WORK REQUIRED:
Would you please restate all of the data exactly?

SOURCE MATERIAL:
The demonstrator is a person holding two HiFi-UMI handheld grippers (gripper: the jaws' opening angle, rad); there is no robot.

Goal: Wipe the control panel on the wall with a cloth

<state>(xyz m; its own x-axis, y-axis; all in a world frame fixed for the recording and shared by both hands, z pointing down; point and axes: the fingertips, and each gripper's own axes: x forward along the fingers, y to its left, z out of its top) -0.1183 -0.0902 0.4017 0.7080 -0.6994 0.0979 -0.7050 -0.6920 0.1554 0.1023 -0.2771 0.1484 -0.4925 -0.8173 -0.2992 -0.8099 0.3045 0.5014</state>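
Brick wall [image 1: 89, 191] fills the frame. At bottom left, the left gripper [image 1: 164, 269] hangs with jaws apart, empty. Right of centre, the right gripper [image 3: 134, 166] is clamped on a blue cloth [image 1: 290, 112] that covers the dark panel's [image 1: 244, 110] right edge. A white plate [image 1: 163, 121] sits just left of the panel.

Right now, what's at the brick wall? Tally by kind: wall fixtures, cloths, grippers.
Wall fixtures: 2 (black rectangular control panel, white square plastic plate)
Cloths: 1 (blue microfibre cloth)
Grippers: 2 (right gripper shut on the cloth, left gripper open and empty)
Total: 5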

SOLUTION FOR THIS PROBLEM:
The demonstrator is a person holding two HiFi-UMI handheld grippers (gripper: the jaws' opening angle, rad); there is no robot.

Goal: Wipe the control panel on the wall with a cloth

<state>(xyz m; its own x-axis, y-axis; all in a world frame fixed for the recording and shared by both hands, z pointing down; point and axes: the fingertips, and each gripper's own axes: x forward along the fingers, y to its left, z out of its top) -0.1183 -0.0902 0.4017 0.7080 -0.6994 0.0979 -0.7050 -0.6920 0.1554 0.1023 -0.2771 0.1484 -0.4925 -0.8173 -0.2992 -0.8099 0.3045 0.5014</state>
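Brick wall [image 1: 89, 191] fills the frame. At bottom left, the left gripper [image 1: 164, 269] hangs with jaws apart, empty. Right of centre, the right gripper [image 3: 134, 166] is clamped on a blue cloth [image 1: 290, 112] that covers the dark panel's [image 1: 244, 110] right edge. A white plate [image 1: 163, 121] sits just left of the panel.

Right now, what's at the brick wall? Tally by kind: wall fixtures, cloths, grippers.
Wall fixtures: 2 (black rectangular control panel, white square plastic plate)
Cloths: 1 (blue microfibre cloth)
Grippers: 2 (right gripper shut on the cloth, left gripper open and empty)
Total: 5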

This exercise requires no additional output.